- _YOUR TASK_
Return, without pictures, the lines from the start of the data through the one that contains "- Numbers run".

- _INFORMATION SUPPLIED_
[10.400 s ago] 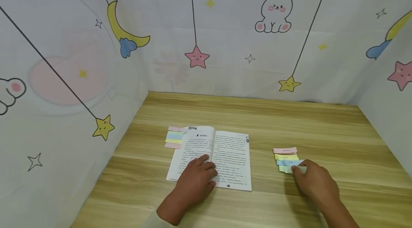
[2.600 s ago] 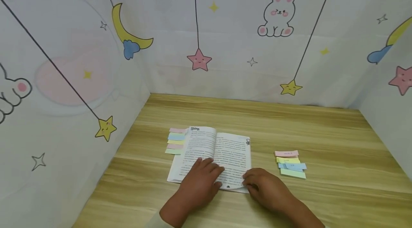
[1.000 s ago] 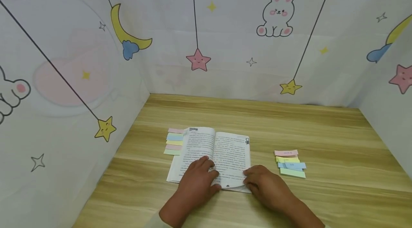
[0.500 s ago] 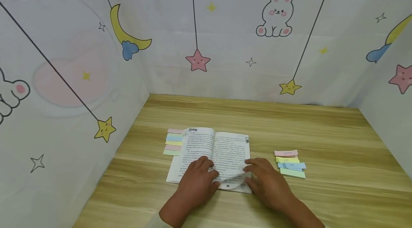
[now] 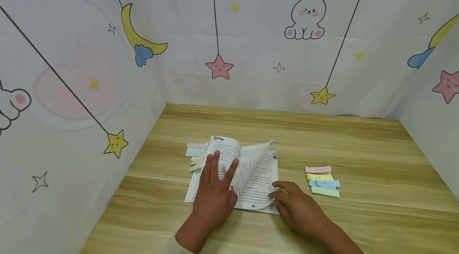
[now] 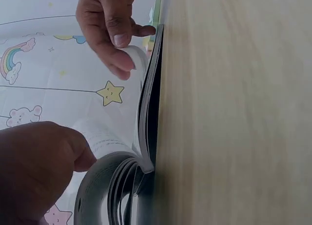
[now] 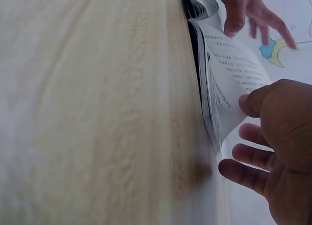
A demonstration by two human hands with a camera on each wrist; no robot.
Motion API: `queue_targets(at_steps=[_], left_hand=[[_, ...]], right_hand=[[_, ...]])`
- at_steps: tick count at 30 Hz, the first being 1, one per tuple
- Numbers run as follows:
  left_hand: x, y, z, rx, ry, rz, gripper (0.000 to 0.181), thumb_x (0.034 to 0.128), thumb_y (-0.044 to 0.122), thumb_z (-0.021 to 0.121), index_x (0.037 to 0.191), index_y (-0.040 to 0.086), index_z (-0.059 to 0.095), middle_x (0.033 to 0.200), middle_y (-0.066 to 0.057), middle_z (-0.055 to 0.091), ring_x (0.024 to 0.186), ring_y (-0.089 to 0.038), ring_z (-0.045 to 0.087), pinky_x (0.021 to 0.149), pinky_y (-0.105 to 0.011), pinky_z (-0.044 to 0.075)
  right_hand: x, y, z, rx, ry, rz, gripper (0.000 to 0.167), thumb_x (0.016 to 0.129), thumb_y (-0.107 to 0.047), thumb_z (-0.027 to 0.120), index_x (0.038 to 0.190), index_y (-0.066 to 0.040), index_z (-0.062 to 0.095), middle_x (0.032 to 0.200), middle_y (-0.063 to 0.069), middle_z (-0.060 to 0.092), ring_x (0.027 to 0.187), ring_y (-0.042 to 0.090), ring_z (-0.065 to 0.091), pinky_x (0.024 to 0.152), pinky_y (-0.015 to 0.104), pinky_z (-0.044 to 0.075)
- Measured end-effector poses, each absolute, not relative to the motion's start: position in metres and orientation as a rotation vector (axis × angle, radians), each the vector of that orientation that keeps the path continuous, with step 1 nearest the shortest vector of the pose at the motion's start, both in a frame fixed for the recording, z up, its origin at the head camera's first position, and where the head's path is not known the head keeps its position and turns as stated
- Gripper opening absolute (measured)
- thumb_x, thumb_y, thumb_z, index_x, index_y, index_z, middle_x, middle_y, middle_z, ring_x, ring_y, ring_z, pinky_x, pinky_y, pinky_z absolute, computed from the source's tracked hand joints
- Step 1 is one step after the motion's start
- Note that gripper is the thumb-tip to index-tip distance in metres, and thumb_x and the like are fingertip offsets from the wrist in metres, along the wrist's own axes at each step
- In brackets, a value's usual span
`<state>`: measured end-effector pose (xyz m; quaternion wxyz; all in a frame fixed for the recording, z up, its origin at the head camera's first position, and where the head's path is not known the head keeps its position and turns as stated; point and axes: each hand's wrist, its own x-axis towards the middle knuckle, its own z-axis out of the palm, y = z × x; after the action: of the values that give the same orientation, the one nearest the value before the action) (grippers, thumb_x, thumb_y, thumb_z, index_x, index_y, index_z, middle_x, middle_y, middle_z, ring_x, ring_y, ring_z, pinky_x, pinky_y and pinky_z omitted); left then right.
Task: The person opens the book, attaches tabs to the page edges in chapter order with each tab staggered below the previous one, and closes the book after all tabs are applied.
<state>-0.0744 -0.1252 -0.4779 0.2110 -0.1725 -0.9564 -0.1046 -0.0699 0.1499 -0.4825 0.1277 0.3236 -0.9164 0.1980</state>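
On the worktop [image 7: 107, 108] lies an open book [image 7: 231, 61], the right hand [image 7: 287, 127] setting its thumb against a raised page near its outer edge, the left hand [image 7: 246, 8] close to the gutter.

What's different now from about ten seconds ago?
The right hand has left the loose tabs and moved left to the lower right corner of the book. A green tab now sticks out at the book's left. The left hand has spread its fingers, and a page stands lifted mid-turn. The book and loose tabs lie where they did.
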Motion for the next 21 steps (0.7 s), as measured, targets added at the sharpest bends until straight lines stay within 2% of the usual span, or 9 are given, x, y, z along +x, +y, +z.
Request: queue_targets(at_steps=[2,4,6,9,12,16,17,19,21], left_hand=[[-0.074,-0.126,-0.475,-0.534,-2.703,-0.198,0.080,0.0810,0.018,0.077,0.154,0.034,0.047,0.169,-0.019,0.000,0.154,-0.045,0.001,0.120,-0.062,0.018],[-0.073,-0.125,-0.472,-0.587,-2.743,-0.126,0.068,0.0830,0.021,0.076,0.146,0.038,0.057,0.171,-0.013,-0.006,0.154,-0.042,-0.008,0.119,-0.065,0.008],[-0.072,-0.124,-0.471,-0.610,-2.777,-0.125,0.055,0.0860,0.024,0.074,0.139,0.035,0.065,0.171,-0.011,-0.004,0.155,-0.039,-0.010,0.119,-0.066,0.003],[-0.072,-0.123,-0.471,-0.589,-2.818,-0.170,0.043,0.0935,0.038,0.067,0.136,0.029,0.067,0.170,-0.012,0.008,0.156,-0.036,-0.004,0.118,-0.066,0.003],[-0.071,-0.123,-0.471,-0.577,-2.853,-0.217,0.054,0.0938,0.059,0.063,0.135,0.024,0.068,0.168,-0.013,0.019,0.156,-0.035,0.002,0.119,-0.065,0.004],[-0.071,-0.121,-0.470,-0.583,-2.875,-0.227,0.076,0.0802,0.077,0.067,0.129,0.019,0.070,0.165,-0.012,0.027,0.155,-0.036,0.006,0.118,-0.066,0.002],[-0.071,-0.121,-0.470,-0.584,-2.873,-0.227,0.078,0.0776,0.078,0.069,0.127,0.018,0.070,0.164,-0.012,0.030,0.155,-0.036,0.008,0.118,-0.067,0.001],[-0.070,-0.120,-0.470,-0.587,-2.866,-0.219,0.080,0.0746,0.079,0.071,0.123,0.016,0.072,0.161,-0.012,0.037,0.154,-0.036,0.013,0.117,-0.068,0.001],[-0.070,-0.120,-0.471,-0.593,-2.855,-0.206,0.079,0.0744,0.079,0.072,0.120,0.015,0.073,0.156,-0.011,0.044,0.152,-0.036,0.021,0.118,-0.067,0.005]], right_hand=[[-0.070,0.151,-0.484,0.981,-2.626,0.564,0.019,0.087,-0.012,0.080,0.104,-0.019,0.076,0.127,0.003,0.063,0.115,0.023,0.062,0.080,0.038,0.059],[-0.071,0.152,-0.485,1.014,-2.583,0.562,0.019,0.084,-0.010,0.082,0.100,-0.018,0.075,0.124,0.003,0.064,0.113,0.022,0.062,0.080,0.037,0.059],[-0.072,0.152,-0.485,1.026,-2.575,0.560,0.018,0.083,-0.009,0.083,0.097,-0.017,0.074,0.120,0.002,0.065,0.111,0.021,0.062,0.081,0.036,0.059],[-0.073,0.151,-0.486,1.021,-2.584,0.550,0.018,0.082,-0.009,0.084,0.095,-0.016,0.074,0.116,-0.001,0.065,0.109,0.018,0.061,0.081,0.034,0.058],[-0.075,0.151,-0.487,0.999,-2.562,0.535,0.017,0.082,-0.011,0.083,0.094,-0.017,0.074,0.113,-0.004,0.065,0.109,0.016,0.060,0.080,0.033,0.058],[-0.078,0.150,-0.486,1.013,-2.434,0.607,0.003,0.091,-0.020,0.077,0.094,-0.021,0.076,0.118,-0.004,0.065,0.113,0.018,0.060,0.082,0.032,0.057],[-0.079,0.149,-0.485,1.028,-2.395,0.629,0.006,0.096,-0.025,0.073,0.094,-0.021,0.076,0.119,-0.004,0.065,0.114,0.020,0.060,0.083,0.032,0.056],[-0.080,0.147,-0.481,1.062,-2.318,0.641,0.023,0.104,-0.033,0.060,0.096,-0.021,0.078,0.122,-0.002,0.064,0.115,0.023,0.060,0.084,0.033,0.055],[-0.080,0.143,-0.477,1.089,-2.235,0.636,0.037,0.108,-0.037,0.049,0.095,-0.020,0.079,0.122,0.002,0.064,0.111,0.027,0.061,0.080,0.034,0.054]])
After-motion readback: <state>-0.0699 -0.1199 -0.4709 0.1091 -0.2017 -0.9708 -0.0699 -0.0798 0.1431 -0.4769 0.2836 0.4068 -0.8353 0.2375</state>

- _ANSWER SECTION_
[10.400 s ago] 
[2.600 s ago] 
[1.000 s ago] 
[0.500 s ago] 
[now] 
[now] 
[now] 
A demonstration by two human hands with a camera on each wrist; no robot.
Motion API: `queue_targets(at_steps=[_], left_hand=[[_, ...]], right_hand=[[_, ...]])`
- at_steps: tick count at 30 Hz, the first being 1, one per tuple
- Numbers run as follows:

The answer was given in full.